Entonces es cuando gana terreno la idea de que los humanos no tenemos remedio, o quizás aún peor: la sensación de que se ríen de quienes mantenemos los ideales, la integridad –cosa que consideran de incautos–. Es como si hubieran conseguido que los papeles se invirtieran, porque son los cargos públicos quienes tienen que dar seguridades, y no la ciudadanía quien tiene que buscar, en el pozo de la esperanza, la voluntad renovada de creer en el interés general.
El imperio de la fatalidad nos empuja hacia el más rabioso individualismo, y entonces los captadores de insolidarios ganan; sacarán provecho electoral. Sacarán rédito, precisamente, quienes deslegitiman la política de respeto y esperan poder acceder al poder chupando toda la felicidad perdida.
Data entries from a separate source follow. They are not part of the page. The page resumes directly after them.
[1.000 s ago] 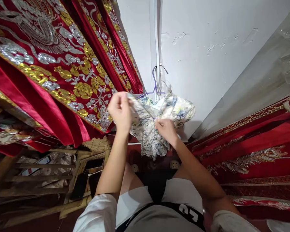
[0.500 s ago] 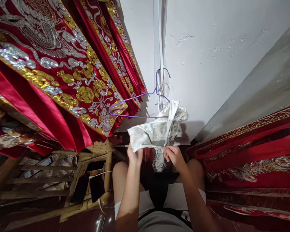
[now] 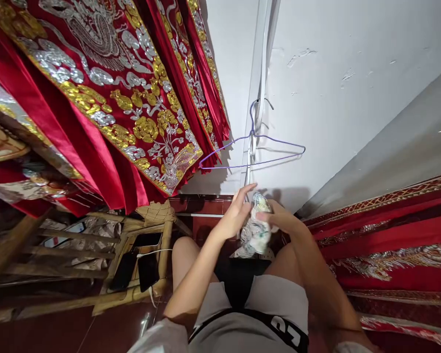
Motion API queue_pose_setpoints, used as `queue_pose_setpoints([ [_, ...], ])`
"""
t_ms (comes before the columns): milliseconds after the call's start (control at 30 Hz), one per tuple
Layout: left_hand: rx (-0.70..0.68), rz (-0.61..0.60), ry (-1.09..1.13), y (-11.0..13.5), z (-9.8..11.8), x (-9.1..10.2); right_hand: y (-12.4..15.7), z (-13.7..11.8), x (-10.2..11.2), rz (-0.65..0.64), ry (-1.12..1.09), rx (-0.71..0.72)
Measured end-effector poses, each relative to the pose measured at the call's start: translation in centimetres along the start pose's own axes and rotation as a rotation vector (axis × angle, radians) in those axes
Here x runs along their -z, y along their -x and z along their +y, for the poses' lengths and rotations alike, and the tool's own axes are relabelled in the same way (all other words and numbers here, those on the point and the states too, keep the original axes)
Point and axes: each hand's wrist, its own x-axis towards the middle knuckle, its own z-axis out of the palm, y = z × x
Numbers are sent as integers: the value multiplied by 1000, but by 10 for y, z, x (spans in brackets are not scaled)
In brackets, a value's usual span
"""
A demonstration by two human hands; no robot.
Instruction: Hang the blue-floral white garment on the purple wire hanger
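Note:
A white garment [image 3: 259, 233] with a faint blue and green floral print hangs bunched up above my knees. My right hand [image 3: 281, 218] grips it from the right side, the fingers partly blurred. On the other side is my left hand [image 3: 237, 215], its fingers stretched out and apart, close to the cloth; whether they touch it I cannot tell. A purple wire hanger [image 3: 228, 167] hangs bare above both hands, by the white strip on the wall.
Red sequined cloths [image 3: 145, 128] hang at the left, and more red embroidered fabric [image 3: 400, 245] is at the right. Phones [image 3: 148, 271] and a white cable lie on a bamboo stool [image 3: 165, 262] at lower left. A white wall [image 3: 327, 113] stands in front.
The garment has come off the hanger and is now lower and bunched together. My left hand has let go of its edge and moved up and right. The hanger is bare.

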Motion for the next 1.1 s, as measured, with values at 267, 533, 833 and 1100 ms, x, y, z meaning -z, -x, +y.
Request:
queue_pose_setpoints([
  [267,263,-415,-426,24,-23,61,-30,-50,57,534,450,316],
  [533,406,-491,-758,42,-3,125,-78,12,91,482,702,317],
  [833,369,-31,-873,-4,-23,151,-11,17,89,521,743,404],
  [1100,47,233,-389,-63,-17,107,-2,7,73,501,635,474],
])
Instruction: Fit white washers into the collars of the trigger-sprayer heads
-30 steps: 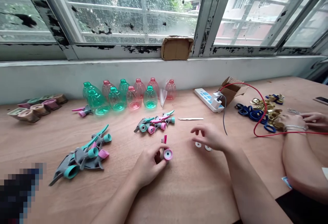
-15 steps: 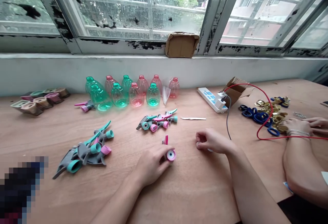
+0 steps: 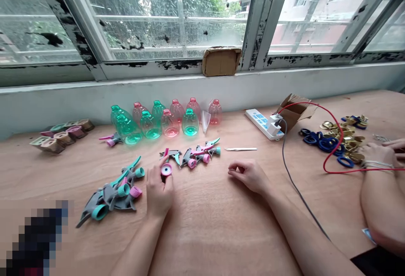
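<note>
My left hand (image 3: 159, 189) is closed round a grey spray head with a pink cap (image 3: 166, 169), held just above the wooden table (image 3: 205, 225). It hovers between a pile of grey, teal and pink spray heads (image 3: 112, 191) on its left and a smaller pile of spray heads (image 3: 196, 154) behind it. My right hand (image 3: 248, 175) rests on the table with its fingers curled in a loose pinch; what they hold is hidden.
Green and pink plastic bottles (image 3: 164, 120) stand in a row by the wall. Metal tweezers (image 3: 240, 148), a white power strip (image 3: 264, 123) with grey and red cables, and brown caps (image 3: 60, 135) lie about. Another person's arm (image 3: 378, 196) works by blue rings and brass parts (image 3: 335, 141).
My left hand has carried the pink-capped spray head leftward, towards the large pile. My right hand has closed over the small white discs and drawn slightly left; the discs no longer show.
</note>
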`<act>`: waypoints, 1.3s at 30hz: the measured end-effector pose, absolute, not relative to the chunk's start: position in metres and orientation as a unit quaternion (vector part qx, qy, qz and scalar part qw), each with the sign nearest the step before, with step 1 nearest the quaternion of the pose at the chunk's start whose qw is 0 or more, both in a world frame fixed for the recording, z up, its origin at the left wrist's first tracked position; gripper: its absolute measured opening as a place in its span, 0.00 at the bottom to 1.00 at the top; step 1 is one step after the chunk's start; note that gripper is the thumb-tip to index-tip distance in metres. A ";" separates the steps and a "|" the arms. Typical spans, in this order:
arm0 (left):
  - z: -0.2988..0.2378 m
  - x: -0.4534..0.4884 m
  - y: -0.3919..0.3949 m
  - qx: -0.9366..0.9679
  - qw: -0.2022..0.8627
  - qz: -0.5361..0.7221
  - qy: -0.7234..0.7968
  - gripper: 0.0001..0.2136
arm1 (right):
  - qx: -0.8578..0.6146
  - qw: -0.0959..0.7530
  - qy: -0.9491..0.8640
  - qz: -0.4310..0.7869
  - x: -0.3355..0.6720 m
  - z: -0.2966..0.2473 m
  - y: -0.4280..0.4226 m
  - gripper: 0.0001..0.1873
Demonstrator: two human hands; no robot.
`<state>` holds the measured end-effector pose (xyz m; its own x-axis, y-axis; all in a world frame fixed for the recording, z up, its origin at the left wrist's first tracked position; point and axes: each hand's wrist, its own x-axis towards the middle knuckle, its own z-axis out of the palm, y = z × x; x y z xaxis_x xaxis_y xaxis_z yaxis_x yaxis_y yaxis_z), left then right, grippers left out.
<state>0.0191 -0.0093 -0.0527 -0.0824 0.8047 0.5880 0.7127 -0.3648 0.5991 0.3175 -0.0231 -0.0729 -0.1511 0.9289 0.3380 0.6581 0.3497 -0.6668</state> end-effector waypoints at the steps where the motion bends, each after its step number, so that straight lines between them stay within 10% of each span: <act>1: -0.052 0.017 -0.008 0.665 0.037 0.481 0.570 0.18 | -0.535 0.365 -0.739 0.186 0.317 -0.073 -0.023 0.05; 25: -0.016 -0.017 0.005 0.686 -0.163 0.282 0.650 0.16 | -0.504 0.335 -0.771 0.198 0.305 -0.061 -0.031 0.02; 32: -0.003 -0.089 0.038 0.728 -0.010 0.020 0.685 0.17 | -0.489 0.337 -0.782 0.187 0.300 -0.055 -0.033 0.02; 39: -0.010 -0.094 0.042 0.735 -0.011 0.132 0.665 0.09 | -0.489 0.339 -0.779 0.199 0.299 -0.058 -0.033 0.02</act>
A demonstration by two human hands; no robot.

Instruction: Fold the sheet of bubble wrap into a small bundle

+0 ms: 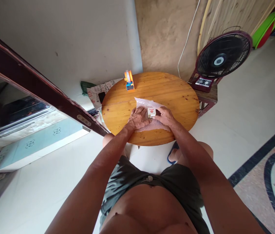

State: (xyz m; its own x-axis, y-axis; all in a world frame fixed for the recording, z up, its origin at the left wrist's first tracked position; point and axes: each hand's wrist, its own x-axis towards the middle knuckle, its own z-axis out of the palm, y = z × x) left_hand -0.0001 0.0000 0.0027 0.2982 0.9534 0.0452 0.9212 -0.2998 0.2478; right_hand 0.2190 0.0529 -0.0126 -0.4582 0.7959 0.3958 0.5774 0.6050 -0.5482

Quien se corrompe no atenta tan solo contra sus compañeros de partido o de Parlamento, atenta contra la dignidad humana y su imperativo solidario. Atenta contra el fundamento de la democracia.
La traición de los corruptos provoca heridas más profundas a quienes hacen de la redistribución la base de su pensamiento político. Y ahora, hundidos en la decepción, paralizados por la rabia, noqueados por el dolor, nos sentimos avergonzados sabiendo que, sin embargo, tenemos que levantarnos para evitar que el daño infligido destruya todo lo que hemos construido.
Pero no podemos callar cuando descubrimos que en el subsuelo, cuando no hay miradas públicas, el lenguaje y los hechos desprenden un olor fétido insoportable de machismo y de abjuración de toda sensibilidad hacia lo que, en público, son promesas de igualdad. No podemos callar y aceptar sin que se nos remuevan las entrañas la vileza de la pérdida del respeto obligado a las normas que debería mantener cualquier cargo de elección democrático.
Koldo-Ábalos-Cerdán hieren especialmente porque se esforzaron mucho por ocupar espacios estratégicos desde donde traicionar; Montoro y los 27 más que lo acompañan, porque han creado una máquina de modificar leyes a medida de quien pague más. González Amador por ser un millonario hecho en los difíciles momentos de la pandemia, que la codicia enfermiza no le permite pagar los impuestos proporcionales del enriquecimiento. Actos miserables, una y otra vez. Una y otra vez. El calendario judicial determina que en los próximos cuatro años deben juzgarse 31 casos de corrupción política.
Levaremos la cabeza de la lona porque no claudicamos en la exigencia de nobleza y honestidad, que no nos impide de clasificar como miserables circunstancias de la vida política; miserables circunstancias que han coincidido con gravísimas proclamas de la extrema derecha, que vulneran una retahíla de derechos constitucionales en las calles y que ponen en evidencia lo necesaria que es la política. Si fuera posible, la buena política.
Recuperemos los materiales nobles de los que debería estar construida toda democracia para poder recuperar el placer de disfrutar de los momentos de inadvertida felicidad.